A través del frondoso repertorio devocional, llegamos a los símbolos que van articulando el discurso cristiano. En clave metafórica, el templo y ex convento de la Preciosa Sangre de Cristo nos sirven para atrapar esencias que intuyó Amado Nervo el 28 de diciembre de 1895: «no es mi Cristo —escribía en esta fecha— ese Cristo barbilindo, de bucles más rubios que el trigo, de ojos más azules que el Tiberíades, de tez más fina y sonrosada que las flores de Nazareth». En contraste, su Cristo «es el varón fuerte, el varón púgil que lanza un rayo sobre la testa calva del Apóstol de las gentes, y le dice con la voz prodigiosa de ese rayo: —Saulo, ¿por qué me persigues?» (Artículos y crónicas, en Obras completas, tomo i, recopilación, prólogo y notas de Francisco González Guerrero y Alfonso Méndez Plancarte, México D. F., Aguilar, 1991, p. 442). No pocas veces la literatura piadosa declara emociones que la teología no aborda. Lo sabía Nervo y ello le condujo hacia una certeza que explicó poéticamente: Jesucristo impera en la conciencia humana a través de las generaciones. Y aunque el lector, en su libre albedrío, no comparta el sentimiento religioso del escritor, ha de saber que la estética cristiana —tan vigorosa y apremiante como el Mesías que nuestro poeta dibuja— recrea el modelo mítico hasta engendrar una dialéctica trascendental, tan compleja como apasionante.
Como ahora veremos, la arquitectura es un arte idóneo para fijar dicho relato. Así, en el espacio donde hoy figura el templo de la Preciosa Sangre de Cristo hubo un panteón hasta mediado el siglo xvii. Quien estableció el proyecto constructivo fue el padre Lorenzo de Olivera, que lo fundó dentro de este marco fúnebre en 1689. En la portada, la atribución de significados es particularmente densa. Los nichos de ambas fachadas, resguardados por pilastras lisas con capitel toscano, reúnen figuras alusivas a la Pasión de Cristo, el arcángel Uriel, la Cruz de Lorena y San Lorenzo. La nave de la iglesia es única y dispone de bóveda de cañón corrido.

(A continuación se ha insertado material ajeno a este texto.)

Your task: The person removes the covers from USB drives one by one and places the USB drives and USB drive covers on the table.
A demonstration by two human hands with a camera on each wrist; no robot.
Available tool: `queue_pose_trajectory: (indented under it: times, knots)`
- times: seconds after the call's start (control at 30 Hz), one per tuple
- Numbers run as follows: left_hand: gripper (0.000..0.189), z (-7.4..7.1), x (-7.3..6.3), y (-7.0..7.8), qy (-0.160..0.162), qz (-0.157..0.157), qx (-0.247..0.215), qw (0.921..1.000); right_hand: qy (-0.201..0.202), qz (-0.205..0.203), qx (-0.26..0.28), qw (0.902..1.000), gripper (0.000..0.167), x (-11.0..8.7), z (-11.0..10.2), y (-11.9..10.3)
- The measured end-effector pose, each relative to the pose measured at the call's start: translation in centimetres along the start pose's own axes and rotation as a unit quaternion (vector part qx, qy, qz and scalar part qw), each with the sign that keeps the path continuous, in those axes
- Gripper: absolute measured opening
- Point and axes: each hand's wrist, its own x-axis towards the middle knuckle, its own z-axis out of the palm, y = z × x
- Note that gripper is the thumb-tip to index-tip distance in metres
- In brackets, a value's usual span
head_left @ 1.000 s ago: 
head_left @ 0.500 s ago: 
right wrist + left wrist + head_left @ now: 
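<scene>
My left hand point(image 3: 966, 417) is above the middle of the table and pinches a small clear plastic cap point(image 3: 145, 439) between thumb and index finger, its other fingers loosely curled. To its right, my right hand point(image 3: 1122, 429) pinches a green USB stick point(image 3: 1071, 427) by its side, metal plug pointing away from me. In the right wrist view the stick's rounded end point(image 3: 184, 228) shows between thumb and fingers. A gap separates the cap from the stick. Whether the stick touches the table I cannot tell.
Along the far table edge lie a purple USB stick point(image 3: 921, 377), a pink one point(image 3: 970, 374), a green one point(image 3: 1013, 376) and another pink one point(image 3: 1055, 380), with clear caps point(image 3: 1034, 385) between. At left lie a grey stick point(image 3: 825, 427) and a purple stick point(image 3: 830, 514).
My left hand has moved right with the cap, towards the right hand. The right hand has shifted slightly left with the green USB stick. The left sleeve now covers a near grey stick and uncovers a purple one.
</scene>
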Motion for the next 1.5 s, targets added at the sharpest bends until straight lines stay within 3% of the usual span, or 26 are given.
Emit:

Confirmando la devoción predominante, en el sencillo altar crece en intensidad la escena del Crucificado gracias a la presencia de dos ángeles.
Entre los adornos que, dentro de su humildad, iluminan el interior también cabe destacar una serie de cuadros hagiográficos, alusivos a la Virgen del Corazón de Jesús, el Triunfo de la Iglesia, Nuestra Señora de Guadalupe y la Santísima Trinidad. Este caudal semántico cumplió fines catequéticos desde que el obispo Gillow otorgó a la iglesia en 1893 la categoría de parroquia.